Excerpt:
Plans for a $100 million high-rise Islamic Center next to New York's Ground Zero are generating lots of controversy, as well as great distress among families of some of the thousands murdered in the terrorist attacks of Sept. 11, 2001. So one might suppose that the Imam spearheading this project in the name of harmony and dialogue would be more than willing to help allay fears by disclosing down to the last penny where he's getting the money. Instead, Feisal Abdul Rauf--Imam Feisal, to his followers and friends--keeps stonewalling. The questions keep multiplying.

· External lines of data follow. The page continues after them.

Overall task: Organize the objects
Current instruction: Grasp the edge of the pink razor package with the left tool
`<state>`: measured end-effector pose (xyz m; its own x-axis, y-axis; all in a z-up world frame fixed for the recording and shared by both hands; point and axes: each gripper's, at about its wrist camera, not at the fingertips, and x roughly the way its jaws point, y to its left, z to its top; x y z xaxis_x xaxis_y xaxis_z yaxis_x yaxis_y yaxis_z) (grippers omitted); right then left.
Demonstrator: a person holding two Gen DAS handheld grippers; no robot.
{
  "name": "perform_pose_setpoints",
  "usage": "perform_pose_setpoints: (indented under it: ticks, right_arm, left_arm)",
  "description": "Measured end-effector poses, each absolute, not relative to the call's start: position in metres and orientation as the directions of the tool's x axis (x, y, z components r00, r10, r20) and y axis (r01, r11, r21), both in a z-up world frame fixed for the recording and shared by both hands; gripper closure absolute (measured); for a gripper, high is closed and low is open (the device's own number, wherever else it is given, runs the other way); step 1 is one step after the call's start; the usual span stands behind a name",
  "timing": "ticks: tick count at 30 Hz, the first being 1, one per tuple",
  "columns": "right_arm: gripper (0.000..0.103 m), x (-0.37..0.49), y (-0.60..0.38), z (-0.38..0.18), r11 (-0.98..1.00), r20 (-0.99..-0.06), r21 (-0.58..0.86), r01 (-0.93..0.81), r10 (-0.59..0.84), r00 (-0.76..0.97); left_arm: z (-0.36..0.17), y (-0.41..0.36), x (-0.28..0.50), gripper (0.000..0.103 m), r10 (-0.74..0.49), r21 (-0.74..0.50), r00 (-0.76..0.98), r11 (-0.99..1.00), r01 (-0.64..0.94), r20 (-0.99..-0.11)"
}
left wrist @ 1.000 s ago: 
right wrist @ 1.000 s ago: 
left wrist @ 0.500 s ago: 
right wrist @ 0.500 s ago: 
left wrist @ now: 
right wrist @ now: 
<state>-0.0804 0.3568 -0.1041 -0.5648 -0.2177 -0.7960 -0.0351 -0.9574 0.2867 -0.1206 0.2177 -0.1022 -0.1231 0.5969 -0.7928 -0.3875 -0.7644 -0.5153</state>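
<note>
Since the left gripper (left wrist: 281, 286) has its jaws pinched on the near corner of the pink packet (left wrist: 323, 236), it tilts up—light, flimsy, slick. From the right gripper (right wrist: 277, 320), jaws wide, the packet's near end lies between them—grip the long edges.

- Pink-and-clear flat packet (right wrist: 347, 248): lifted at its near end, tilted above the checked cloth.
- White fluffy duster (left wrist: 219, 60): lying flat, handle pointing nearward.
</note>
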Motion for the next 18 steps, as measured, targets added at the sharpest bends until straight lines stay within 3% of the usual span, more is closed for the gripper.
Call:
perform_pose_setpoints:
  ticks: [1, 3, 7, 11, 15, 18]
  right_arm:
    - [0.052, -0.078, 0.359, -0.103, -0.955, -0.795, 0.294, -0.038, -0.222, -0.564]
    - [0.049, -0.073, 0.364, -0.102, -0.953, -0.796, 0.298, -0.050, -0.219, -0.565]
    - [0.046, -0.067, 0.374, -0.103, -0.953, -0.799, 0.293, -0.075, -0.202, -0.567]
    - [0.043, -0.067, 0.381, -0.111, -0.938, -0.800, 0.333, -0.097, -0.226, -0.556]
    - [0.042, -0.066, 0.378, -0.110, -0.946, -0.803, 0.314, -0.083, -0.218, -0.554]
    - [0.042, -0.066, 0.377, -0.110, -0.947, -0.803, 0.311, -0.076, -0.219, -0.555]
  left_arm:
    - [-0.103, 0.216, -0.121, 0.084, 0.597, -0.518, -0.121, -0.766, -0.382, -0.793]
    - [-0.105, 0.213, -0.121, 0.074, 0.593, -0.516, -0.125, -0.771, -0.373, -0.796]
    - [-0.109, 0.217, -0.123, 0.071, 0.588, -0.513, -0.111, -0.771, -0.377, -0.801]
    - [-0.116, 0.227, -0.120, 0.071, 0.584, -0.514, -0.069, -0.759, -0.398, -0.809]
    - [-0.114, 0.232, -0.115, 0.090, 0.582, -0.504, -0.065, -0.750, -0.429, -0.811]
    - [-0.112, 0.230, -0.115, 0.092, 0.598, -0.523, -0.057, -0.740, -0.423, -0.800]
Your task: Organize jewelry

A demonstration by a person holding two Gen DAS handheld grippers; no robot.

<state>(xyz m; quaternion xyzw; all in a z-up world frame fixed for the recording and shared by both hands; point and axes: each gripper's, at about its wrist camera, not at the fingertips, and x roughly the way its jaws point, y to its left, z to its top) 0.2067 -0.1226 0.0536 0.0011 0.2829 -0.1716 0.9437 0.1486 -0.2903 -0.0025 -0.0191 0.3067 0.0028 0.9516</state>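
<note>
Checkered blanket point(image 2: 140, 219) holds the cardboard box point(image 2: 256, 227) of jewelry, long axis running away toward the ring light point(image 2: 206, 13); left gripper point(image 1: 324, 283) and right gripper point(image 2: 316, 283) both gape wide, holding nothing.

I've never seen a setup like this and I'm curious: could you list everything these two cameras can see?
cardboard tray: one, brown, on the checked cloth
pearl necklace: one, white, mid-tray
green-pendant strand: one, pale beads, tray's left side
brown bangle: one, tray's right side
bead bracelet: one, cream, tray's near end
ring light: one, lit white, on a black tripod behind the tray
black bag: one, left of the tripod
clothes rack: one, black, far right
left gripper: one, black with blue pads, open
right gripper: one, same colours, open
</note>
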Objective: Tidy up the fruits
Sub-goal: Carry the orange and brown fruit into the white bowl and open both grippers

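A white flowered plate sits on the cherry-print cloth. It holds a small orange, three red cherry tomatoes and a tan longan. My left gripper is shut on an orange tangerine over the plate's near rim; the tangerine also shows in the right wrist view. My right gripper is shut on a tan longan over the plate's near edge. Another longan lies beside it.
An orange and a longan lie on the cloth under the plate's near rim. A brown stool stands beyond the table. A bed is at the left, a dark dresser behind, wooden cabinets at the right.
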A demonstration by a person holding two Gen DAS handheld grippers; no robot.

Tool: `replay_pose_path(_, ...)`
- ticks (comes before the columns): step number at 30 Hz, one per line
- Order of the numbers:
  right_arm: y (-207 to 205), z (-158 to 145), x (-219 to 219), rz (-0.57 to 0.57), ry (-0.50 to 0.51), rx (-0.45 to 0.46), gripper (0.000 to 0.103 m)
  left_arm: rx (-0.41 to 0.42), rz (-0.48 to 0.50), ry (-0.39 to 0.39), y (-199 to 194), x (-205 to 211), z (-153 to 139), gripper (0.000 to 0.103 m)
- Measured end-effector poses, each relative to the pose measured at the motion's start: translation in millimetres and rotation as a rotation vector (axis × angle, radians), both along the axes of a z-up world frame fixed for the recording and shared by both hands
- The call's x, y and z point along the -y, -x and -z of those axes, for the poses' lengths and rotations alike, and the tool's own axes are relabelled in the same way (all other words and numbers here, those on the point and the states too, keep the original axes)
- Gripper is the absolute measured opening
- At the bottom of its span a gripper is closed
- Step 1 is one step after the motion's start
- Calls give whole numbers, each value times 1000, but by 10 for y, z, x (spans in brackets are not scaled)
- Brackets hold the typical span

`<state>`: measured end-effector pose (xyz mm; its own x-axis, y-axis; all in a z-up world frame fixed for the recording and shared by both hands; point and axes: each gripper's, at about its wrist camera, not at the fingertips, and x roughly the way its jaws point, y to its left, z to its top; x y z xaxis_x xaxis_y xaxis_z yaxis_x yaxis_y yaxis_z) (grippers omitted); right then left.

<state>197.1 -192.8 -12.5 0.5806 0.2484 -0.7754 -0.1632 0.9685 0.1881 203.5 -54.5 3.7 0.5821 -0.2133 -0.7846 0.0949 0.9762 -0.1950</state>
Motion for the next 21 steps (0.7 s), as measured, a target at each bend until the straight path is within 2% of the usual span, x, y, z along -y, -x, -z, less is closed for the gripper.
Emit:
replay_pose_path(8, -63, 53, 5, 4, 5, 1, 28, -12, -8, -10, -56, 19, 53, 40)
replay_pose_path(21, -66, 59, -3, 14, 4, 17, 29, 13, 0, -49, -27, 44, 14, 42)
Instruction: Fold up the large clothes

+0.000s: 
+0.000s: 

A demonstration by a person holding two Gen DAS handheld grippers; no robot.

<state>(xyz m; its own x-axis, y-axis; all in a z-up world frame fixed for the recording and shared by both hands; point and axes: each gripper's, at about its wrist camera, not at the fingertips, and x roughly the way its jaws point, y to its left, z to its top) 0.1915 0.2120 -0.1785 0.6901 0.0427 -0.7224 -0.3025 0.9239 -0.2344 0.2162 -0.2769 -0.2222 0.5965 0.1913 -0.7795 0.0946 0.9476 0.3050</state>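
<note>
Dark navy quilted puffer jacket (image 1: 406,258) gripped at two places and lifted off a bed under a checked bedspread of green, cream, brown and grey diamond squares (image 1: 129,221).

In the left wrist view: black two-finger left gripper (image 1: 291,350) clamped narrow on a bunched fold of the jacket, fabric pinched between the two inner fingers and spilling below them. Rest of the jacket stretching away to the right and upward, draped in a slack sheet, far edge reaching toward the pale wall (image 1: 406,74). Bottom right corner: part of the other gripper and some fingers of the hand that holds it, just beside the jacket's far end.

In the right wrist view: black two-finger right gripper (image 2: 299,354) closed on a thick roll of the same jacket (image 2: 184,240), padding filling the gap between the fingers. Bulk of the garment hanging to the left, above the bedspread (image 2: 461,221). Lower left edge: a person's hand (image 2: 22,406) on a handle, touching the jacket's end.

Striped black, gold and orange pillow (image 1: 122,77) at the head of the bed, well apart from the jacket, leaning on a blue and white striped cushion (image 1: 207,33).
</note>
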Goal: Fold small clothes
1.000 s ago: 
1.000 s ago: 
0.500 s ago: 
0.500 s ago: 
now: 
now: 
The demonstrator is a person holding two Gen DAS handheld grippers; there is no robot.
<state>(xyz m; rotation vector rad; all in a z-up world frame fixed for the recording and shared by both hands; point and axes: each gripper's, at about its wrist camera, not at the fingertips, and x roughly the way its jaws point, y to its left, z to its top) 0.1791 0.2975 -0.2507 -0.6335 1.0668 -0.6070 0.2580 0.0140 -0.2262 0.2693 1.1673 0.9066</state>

One of those questions right now is: Where in the world is Imam Feisal?
Simply locating him this week turned into an intriguing exercise. Feisal Abdul Rauf is chairman of a tax-exempt foundation called the Cordoba Initiative, which is spearheading the nine-figure project to replace a downtown Manhattan building, damaged in the Sept. 11 attacks, with the planned Islamic Center--to be called Cordoba House. Rauf's Cordoba Initiative has an office in upper Manhattan, from which Rauf and his wife, Daisy Kahn, together with a Manhattan real estate developer, made the Cordoba House pitch approved in May by a Manhattan community board.
But when I phoned the New York offices of the Cordoba Initiative on Thursday morning, seeking answers from Rauf about the money, a staffer told me that Rauf is in an undisclosed location somewhere overseas: "He's traveling; he's out of the country."